行政書士など8業士(弁護士、司法書士、土地家屋調査士、税理士、社会保険労務士、弁理士、海事代理人、行政書士)には戸籍法施行規則第11条により戸籍などを職務上請求することが認められている。国家資格に基づく制度を悪用し、不正に取得された住民票や戸籍が興信所・探偵社などに売り渡され、差別身元調査に使われていたことは明らかである。行政書士により不正に利用されたと思われる「職務上請求用紙」は、これまでにわかっているだけでも3000通以上にもおよんでいる。

北口末広・府連書記長の話

発覚から30年が経過した今も部落地名総鑑が残っているのは、結婚などの身元調査を依頼する個人が後を絶たず、根強い差別意識がある表れである。府連は真相の糾明に全力をあげるとともに、こうした状況が事実上放置されている部落差別の現実を世に問う運動を展開していきたい。

「部落地名総鑑」これまでに8種が発覚

 部落地名総鑑は1975年11月、大阪府連に匿名の投書が送られてきたことから発覚した。府連は独自の調査で「部落地名総鑑」を入手し、同年12月に記者会見を行い大きな社会問題となった。

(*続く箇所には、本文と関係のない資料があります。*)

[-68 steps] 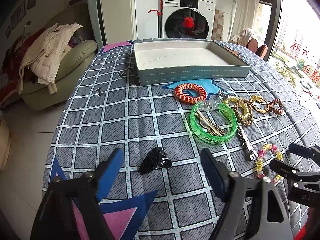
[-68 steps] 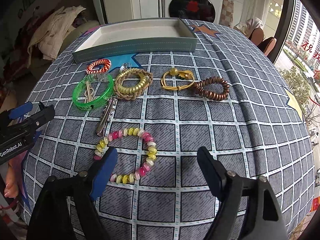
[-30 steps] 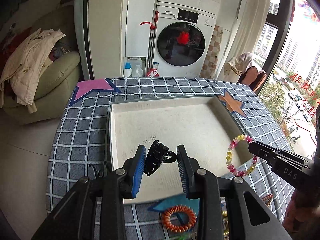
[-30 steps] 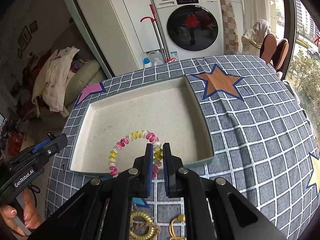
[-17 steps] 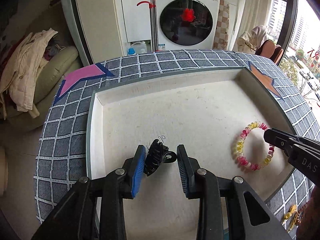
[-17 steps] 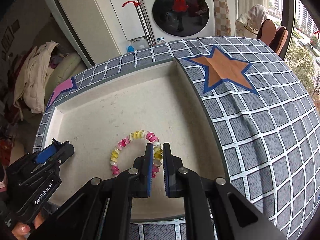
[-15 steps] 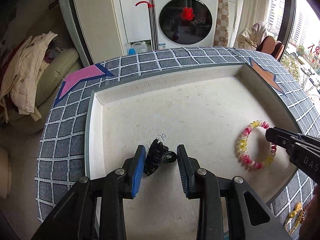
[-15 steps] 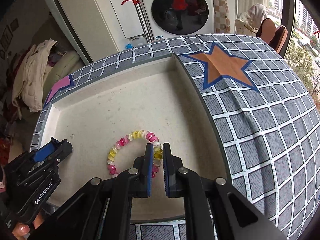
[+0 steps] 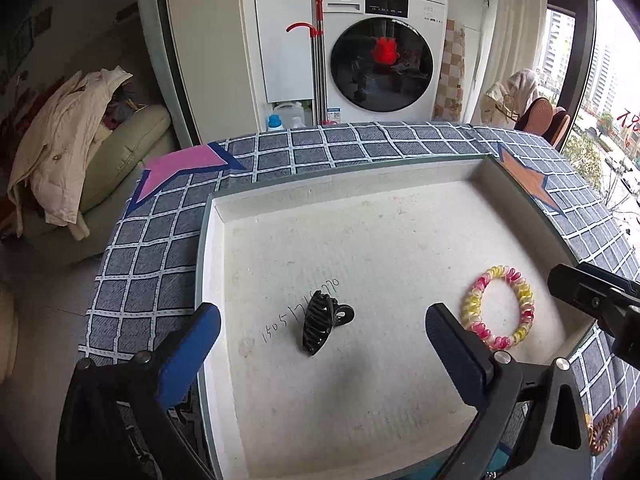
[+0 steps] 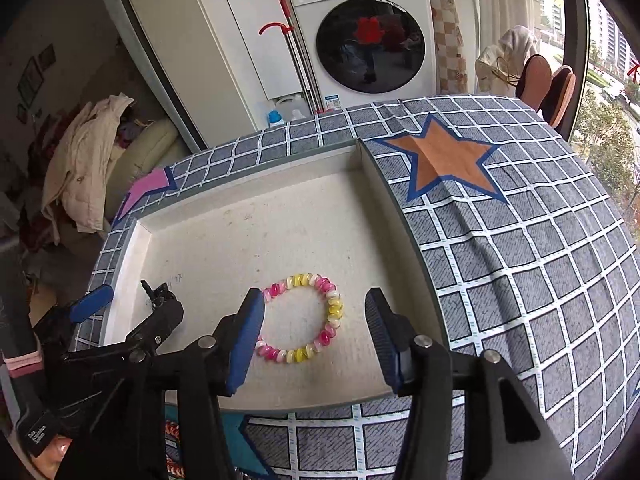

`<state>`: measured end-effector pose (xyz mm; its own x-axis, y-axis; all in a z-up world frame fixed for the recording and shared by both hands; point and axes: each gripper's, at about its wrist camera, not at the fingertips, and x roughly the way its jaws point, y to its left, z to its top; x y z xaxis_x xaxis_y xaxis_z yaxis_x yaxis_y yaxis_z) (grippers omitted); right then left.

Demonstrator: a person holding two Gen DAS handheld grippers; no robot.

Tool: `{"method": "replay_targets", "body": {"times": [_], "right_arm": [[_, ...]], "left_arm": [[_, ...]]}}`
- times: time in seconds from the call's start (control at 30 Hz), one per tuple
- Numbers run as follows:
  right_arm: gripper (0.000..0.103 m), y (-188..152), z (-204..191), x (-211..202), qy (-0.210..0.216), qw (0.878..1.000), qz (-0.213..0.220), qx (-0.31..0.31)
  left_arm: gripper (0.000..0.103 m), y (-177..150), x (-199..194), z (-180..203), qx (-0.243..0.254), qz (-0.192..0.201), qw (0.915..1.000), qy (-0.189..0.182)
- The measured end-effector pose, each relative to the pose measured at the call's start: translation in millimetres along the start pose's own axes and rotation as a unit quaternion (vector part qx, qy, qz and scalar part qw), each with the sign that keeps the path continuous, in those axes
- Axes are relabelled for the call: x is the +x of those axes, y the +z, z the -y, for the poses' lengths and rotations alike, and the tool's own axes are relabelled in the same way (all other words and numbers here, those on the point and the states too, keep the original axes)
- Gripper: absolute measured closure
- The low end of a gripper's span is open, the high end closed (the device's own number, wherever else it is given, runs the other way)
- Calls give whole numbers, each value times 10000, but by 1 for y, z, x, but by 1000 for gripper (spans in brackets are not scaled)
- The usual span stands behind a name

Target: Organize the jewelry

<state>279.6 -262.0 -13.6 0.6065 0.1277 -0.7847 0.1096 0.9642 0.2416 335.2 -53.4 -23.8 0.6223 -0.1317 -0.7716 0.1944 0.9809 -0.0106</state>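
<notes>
Black clip: hair claw point(image 9: 322, 322) lying flat on the tray floor, left half, right next to some handwritten numbers. Nothing touching it.

Coiled band: pink and yellow spiral hair tie point(image 10: 304, 318) lying flat in the right half of the tray, near the right wall, well apart from the clip.

Tray: shallow grey-edged box with a pale lining point(image 9: 360, 216), sitting on the checked cloth covering the surface point(image 10: 520, 280).

Left tongs: point(image 9: 320, 344) spread wide, holding nothing, hovering over the clip with a finger either side of it.

Right tongs: point(image 10: 314, 334) also spread apart and empty, straddling the coiled band from above.

Where it's at: looks to me like two pieces are dropped off fine and both tongs need to go back for more.

Rest of the pile: only slivers visible past the near edge of the tray, a brownish coil point(image 9: 602, 432) and an orange striped one point(image 10: 173, 430). Can't tell what else is down there.

Risk 1: pulling back low. Fingertips sit either side of each piece, so a dragging retreat could hook the band or flick the clip, maybe over the low wall. Lift first imo.

Risk 2: near wall of the tray. Clipping it on the way out could shove the whole tray across the cloth.

Risk 3: both tongs heading for the same crowded spot could knock each other.
</notes>
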Motion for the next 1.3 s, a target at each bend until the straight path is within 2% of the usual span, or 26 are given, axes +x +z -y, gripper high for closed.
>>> {"method": "replay_targets", "body": {"times": [0.1,0.2,0.27,0.4,0.53,0.63,0.8,0.97,1.1,1.3], "right_arm": [[42,-2,4,-18,90,9998,136,102],[28,-7,8,-39,196,9991,332,158],[20,-13,11,-54,287,9983,475,202],[19,-26,20,-83,425,9964,684,260],[19,-45,32,-107,377,9967,691,208],[19,-61,43,-115,261,9978,555,237],[19,-92,66,-116,-84,9993,238,271],[19,-118,84,-104,-501,9984,-138,212],[19,-128,94,-98,-829,9963,-201,43],[19,-130,103,-91,-868,9958,-290,-42]], "left_arm": [[0,0,-14,-1,-13,103,9999,-18],[0,-5,-40,-3,11,439,9990,-69],[0,-9,-55,-5,8,435,9988,-221],[0,-27,-81,-6,6,276,9977,-618],[0,-57,-103,2,268,324,9980,-477],[0,-80,-111,0,31,213,9988,-447],[0,-114,-108,-5,-276,-79,9990,-331],[0,-139,-96,-4,-325,-457,9975,-423],[0,-146,-89,0,-321,-570,9970,-405],[0,-147,-81,6,-222,-599,9974,-330]]}}
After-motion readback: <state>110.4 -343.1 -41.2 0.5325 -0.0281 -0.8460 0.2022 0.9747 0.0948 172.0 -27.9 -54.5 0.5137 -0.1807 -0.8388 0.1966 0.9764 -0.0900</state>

 これまでに判明しているものだけで8種類あり、そこには全国5300ヶ所を超す部落の名前、所在地、戸数、主な職業などが都府県別に記載されていた。「地名総鑑」の作成者は、興信所・探偵社の関係者で、人事や結婚に関連する調査の経験から作成し、販売すれば儲かるとの考えから作られた。220を超す購入者の大半は企業で、日本を代表する企業も数多く含まれていた。

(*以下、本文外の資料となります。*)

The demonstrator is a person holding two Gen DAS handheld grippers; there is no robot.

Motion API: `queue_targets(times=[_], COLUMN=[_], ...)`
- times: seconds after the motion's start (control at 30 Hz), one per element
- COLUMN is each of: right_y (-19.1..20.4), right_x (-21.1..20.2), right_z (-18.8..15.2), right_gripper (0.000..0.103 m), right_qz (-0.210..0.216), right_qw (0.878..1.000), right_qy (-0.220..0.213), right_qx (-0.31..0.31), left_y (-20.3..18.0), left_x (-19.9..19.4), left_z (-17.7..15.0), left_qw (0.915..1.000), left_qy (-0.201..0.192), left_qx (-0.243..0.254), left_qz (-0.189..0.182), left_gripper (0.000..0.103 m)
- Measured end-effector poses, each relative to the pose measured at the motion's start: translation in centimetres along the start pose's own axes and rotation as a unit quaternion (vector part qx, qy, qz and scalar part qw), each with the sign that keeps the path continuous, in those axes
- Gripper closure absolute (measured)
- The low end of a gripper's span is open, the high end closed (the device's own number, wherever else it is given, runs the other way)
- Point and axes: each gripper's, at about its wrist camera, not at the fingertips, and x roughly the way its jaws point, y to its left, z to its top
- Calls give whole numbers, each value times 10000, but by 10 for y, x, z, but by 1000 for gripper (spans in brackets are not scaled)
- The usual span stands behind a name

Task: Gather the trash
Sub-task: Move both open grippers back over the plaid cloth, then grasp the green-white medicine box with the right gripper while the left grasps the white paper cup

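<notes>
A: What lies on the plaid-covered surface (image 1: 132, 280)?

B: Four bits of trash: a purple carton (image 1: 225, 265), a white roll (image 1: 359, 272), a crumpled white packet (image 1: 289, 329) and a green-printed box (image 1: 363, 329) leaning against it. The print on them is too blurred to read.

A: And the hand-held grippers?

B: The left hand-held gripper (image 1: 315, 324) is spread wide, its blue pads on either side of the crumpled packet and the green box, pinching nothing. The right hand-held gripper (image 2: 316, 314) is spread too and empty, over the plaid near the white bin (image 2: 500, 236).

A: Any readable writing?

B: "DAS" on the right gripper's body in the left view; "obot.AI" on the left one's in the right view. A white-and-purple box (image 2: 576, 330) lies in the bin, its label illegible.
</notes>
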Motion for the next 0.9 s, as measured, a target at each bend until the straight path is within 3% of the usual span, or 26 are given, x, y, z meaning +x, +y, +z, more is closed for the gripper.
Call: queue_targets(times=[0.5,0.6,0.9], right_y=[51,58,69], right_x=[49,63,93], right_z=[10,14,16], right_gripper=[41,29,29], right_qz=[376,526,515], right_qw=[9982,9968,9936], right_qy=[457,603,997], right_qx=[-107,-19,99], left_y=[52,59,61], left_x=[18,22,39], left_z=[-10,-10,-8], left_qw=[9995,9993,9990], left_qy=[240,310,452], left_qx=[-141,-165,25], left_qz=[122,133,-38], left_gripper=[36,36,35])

 法務省は、1989年にこの事件の「終結宣言」を出したが、その後も調査業者による差別身元調査事件が明らかになるたびに、「部落地名総鑑」が存在する可能性がささやかれてきた。「部落地名総鑑」事件発覚から30年が経過した今でも、差別を商う差別調査が脈々と営まれていたことが改めて浮き彫りとなった。